’Til Next Time — Odd which memories remain

Wednesday, March 30, 2011

This week I laughed so hard I had a side ache. I guess I needed to. There were two days of spring break gone. A class I wanted to attend was already filled up. The weather turned chilly and then came the news of Audra Pratt’s funeral. Two days in a row we walked creek banks, but on this day we decided to take a short cut. We clawed our way up a steep bank by grabbing branches. The dogs made it look so easy. As I was belly crawling through the barbed wire fence, I became seriously hung up.

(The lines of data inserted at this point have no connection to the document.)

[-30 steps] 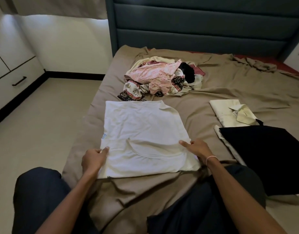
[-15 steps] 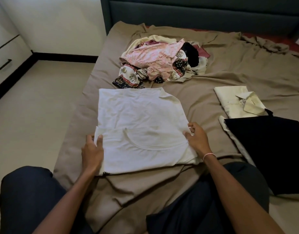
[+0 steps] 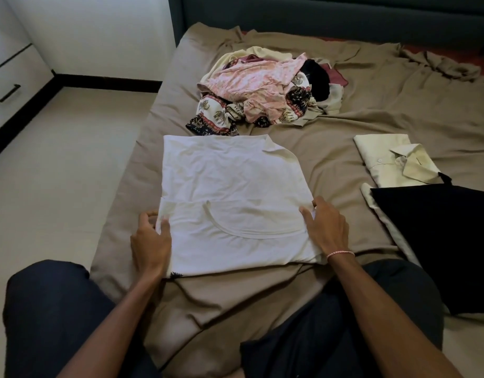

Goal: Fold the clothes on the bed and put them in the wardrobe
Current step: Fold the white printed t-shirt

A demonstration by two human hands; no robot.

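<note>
A white T-shirt (image 3: 229, 192) lies flat on the brown bed sheet (image 3: 371, 121), its near part folded over so the neckline shows. My left hand (image 3: 150, 241) pinches the shirt's left edge, thumb on top and fingers under the cloth. My right hand (image 3: 326, 227) grips the right edge the same way. A pile of unfolded clothes (image 3: 265, 94), pink, patterned and black, sits further up the bed. A folded pale yellow shirt (image 3: 393, 159) and a folded black garment (image 3: 442, 241) lie to the right.
White wardrobe drawers with a black handle (image 3: 7, 92) stand at the far left across the beige floor (image 3: 58, 186). The dark padded headboard (image 3: 317, 17) runs along the top. My knees in dark trousers press against the bed's near edge.
Both hands slid forward along the shirt's sides and took hold of its edges. The camera tilted down, so the bed shifted up in view.
</note>
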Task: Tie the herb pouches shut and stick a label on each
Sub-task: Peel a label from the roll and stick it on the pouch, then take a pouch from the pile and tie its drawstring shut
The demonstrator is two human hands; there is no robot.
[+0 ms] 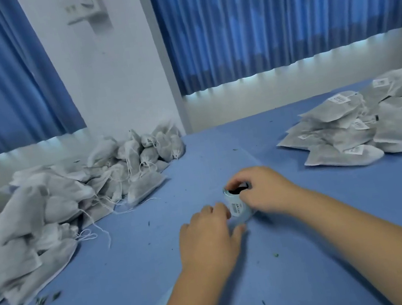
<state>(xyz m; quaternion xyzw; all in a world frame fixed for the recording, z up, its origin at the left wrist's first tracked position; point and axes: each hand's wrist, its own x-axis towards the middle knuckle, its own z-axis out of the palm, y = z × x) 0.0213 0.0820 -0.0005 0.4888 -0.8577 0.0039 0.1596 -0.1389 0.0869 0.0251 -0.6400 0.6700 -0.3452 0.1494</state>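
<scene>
Left hand (207, 242) pinches, right hand (262, 192) grips with curled fingers (236, 179), a label roll (238, 208) reading "JK", rest blurred.

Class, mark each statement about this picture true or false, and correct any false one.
1. The right hand grips the label roll. True.
2. The left hand lifts a pouch from the left pile. False: it is at the label roll and holds no pouch.
3. Pouches in the right pile carry labels. True.
4. The table cover is red. False: it is blue.
</scene>
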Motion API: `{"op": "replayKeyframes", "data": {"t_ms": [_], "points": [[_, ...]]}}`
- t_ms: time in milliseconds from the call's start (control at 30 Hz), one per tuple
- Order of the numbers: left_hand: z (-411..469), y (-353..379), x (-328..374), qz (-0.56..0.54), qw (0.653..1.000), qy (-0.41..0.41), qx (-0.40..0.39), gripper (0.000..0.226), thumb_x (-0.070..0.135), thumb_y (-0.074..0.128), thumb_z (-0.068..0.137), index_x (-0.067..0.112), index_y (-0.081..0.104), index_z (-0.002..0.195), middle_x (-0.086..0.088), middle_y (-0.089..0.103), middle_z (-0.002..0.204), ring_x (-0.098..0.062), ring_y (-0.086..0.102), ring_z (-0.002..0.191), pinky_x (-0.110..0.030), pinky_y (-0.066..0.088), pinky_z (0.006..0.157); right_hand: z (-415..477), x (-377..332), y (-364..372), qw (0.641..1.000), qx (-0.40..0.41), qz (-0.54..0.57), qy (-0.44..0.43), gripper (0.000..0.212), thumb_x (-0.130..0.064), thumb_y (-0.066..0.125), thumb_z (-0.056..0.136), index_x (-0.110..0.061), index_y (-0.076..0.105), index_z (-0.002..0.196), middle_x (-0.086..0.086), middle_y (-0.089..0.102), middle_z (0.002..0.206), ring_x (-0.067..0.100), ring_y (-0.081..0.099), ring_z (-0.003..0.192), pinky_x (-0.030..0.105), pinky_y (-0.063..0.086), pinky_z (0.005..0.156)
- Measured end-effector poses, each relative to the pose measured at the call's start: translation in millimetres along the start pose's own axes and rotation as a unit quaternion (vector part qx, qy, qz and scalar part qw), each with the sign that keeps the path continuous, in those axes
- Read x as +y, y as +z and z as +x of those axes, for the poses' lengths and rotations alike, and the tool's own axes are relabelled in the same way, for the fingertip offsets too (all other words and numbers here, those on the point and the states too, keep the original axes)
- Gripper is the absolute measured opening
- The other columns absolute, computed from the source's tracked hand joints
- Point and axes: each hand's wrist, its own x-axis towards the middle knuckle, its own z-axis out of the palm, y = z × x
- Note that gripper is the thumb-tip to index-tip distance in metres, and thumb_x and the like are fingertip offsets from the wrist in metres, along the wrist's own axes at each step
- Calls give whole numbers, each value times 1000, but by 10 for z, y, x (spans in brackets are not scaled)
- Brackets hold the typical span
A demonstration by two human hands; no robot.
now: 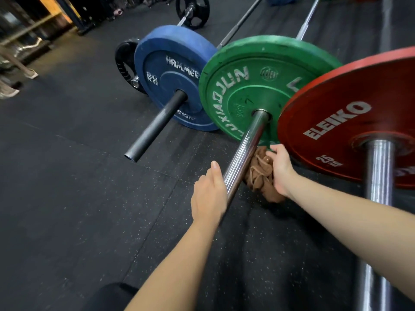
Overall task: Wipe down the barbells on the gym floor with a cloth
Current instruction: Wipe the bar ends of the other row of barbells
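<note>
Three barbells lie side by side on the black rubber floor. The middle one has a chrome sleeve (249,147) sticking out of a green plate (253,86). My left hand (210,194) grips the near end of that sleeve from the left. My right hand (280,169) holds a bunched brown cloth (260,176) against the right underside of the same sleeve. To the left lies a barbell with a dark sleeve (157,126) and a blue plate (170,72). On the right, a red plate (350,122) sits on a thick chrome sleeve (379,176).
A smaller black plate (125,63) stands behind the blue one, and another black plate (193,11) on a bar lies farther back. Someone's shoes (9,92) show at the left edge. My dark-clad knee (107,297) is at the bottom.
</note>
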Motion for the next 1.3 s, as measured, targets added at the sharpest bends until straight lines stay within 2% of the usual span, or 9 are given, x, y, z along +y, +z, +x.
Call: {"op": "replayKeyframes", "data": {"t_ms": [133,267,333,467,600,700,933,1067,1300], "points": [[8,-1,-11,-19,1000,-12,-5,72,59,7,105,21,64,128,0,66,119,-25,55,115,-49,41,104,13,-90,-51,1000,-9,-17,-8,31,-39,44,104,-15,64,107,2,65,88,22,61,75,33,47,76],[11,-8,-8,-42,999,-32,-9,78,66,6,102,23,67,121,3,66,122,-22,56,117,-48,40,108,-124,298,-83,989,-60,-136,25,33,-36,39,106,-14,61,115,-3,63,117,19,60,100,33,41,96],[12,-19,-4,-47,998,-34,-10,77,66,6,103,22,68,121,3,66,122,-21,56,118,-48,39,109,-224,543,-68,983,-87,-154,58,42,-38,39,105,-9,61,125,-1,61,113,22,60,104,34,39,99],[27,-33,-12,-52,998,-40,-8,77,64,7,104,21,66,126,2,65,127,-22,54,122,-48,37,111,-303,602,-34,989,-85,-65,107,41,-37,38,105,-7,64,97,4,58,66,22,58,59,32,47,66],[31,-30,-16,-49,998,-40,-11,78,65,6,104,19,65,130,-2,66,128,-24,56,121,-48,39,111,-122,323,-77,995,-49,-46,75,51,-46,36,103,-8,64,123,3,66,76,25,63,64,34,47,68],[39,-23,-20,-54,997,-48,-7,77,65,7,104,21,67,123,-1,66,123,-23,57,116,-46,40,107,-90,160,-113,997,-45,-26,50,46,-43,35,104,-9,66,101,6,69,64,26,63,66,32,46,67],[38,-44,-12,-52,997,-52,-15,79,67,5,103,21,67,121,-3,67,121,-24,57,117,-45,40,105,-243,506,-29,988,-83,-106,75,40,-38,36,105,-15,62,123,-9,62,101,20,64,95,33,38,87],[43,-49,-18,-54,997,-54,-13,83,69,2,101,21,68,115,-4,67,116,-23,59,112,-42,41,99,-398,795,-2,977,-130,-115,125,48,-41,36,104,-5,59,126,9,65,114,26,65,93,38,47,102],[46,-54,-20,-62,996,-59,-16,83,69,2,101,20,67,120,-4,67,119,-24,58,115,-43,40,101,-299,479,-42,990,-90,-79,81,48,-44,37,98,-5,63,113,11,63,97,29,59,86,39,49,95]]}}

The longer we worked at it, the worse it got and we got tickled. There was no way to get it right and we had to just stop, lay on the bottom wire and laugh ’til we got over it. Then back out and go around. I needed that.

I no longer have thestrength in my arm for rock skipping, but my grandson is pretty good at it. He ought to be, as many as he has skipped in eight years.

He gets fives and sixes and last summer he even got eight.

We were amazed at the amount of baby frogs we saw. All of them thumbnail size. I saw a couple of snakes move off ahead of us, but I didn’t mention it.

I did bring home two ticks, so had to call and remind his mother to check him over. We both had on good shoes we couldn’t get wet, so we didn’t do any craw daddying.

I hope 20 years from now the memory isn’t of me getting hung in the fence.

Do you remember how often your memories weren’t what others remembered? My mother was disappointed years ago because I didn’t remember a certain place. They had driven there specially for me to see it. What I remembered of that trip was my dad got a leg cramp.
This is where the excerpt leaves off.